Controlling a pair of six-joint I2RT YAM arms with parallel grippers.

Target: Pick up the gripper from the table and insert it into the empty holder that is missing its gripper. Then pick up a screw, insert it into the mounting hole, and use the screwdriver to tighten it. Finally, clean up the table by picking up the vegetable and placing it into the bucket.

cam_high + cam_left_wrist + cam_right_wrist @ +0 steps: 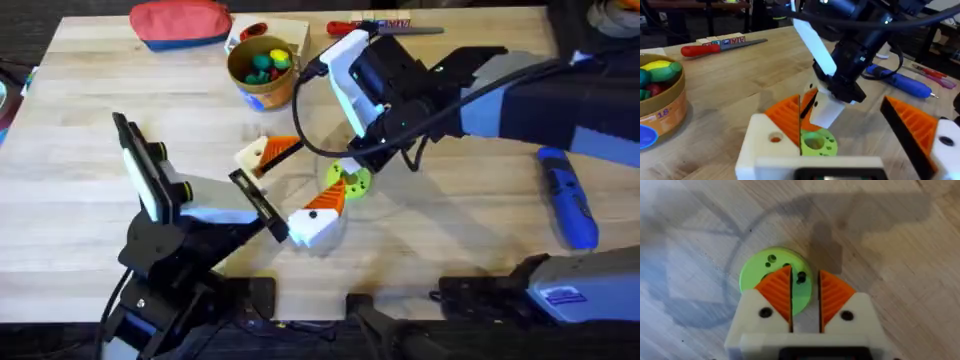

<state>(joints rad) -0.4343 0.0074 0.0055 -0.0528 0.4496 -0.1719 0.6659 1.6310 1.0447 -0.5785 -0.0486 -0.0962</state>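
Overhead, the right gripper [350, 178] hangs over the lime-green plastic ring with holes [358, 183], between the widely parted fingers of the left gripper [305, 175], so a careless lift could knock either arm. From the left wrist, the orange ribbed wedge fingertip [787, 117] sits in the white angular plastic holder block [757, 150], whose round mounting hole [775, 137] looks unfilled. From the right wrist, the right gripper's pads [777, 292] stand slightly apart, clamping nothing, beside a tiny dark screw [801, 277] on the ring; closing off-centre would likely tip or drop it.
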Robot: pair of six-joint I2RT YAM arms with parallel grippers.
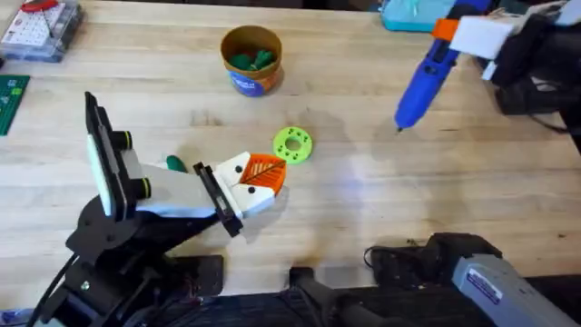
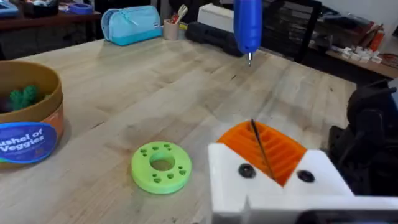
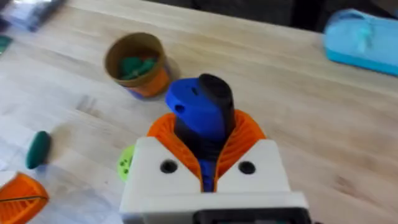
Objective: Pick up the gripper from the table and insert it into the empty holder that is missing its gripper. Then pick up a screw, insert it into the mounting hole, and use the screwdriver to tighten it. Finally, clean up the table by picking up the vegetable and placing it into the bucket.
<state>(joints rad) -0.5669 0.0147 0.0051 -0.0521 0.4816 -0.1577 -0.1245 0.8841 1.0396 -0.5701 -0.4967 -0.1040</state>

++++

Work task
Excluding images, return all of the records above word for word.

Output below
Controlling a pair of six-joint I2RT YAM arms with parallel grippers.

Target: Pick up the gripper from the table and insert it into the empty holder that is missing its gripper. Then pick up a screw, insert it into the mounting hole, and use the screwdriver to tighten it. Finally, clean up the table by picking up the vegetable and placing it into the bucket.

cam_high + cam_left_wrist + cam_right_wrist @ +0 steps: 

<state>(joints rad) -0.4343 0.0074 0.0055 -0.0528 0.4496 -0.1719 0.6659 1.6310 1.0447 -0.5785 -0.0486 -0.0962</state>
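Overhead, the right gripper [350, 178] hangs over the lime-green plastic ring with holes [358, 183], between the widely parted fingers of the left gripper [305, 175], so a careless lift could knock either arm. From the left wrist, the orange ribbed wedge fingertip [787, 117] sits in the white angular plastic holder block [757, 150], whose round mounting hole [775, 137] looks unfilled. From the right wrist, the right gripper's pads [777, 292] stand slightly apart, clamping nothing, beside a tiny dark screw [801, 277] on the ring; closing off-centre would likely tip or drop it.
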Robot: pair of six-joint I2RT YAM arms with parallel grippers.
Objective: Pick up the gripper from the table and insert it into the empty holder that is missing its gripper. Then pick up a screw, insert it into the mounting hole, and use the screwdriver to tighten it. Finally, clean up the table by picking up the vegetable and placing it into the bucket.
<state>(joints rad) -0.5669 0.0147 0.0051 -0.0521 0.4816 -0.1577 -0.1245 0.8841 1.0396 -0.5701 -0.4967 -0.1040</state>

There is nothing else to the answer.